### Exercise directions
Up to and including the line containing "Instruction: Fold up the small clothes", set down each line of the entries below exactly, starting from the first, and leave out the rest.

### Data listing
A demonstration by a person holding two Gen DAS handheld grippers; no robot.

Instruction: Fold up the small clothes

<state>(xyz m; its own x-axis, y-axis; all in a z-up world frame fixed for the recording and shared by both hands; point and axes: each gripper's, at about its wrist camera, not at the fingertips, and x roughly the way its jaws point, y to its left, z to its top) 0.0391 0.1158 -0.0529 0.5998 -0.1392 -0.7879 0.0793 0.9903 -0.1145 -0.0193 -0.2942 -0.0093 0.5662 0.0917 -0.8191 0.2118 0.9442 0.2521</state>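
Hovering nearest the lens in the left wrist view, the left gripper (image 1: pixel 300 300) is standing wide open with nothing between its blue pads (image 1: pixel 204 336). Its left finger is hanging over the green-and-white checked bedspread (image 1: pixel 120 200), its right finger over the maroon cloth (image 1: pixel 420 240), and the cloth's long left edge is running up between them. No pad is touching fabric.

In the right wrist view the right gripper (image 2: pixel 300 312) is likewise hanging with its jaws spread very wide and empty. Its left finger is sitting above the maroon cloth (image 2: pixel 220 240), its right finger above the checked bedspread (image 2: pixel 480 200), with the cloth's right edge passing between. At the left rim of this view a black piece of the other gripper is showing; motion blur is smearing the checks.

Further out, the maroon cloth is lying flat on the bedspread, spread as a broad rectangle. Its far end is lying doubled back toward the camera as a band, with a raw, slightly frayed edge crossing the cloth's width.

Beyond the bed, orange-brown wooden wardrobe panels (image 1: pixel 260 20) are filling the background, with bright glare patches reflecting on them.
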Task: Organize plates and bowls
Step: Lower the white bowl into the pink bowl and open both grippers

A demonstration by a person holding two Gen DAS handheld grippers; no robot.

### Task output
A demonstration by a person holding two Gen DAS handheld grippers; no robot.

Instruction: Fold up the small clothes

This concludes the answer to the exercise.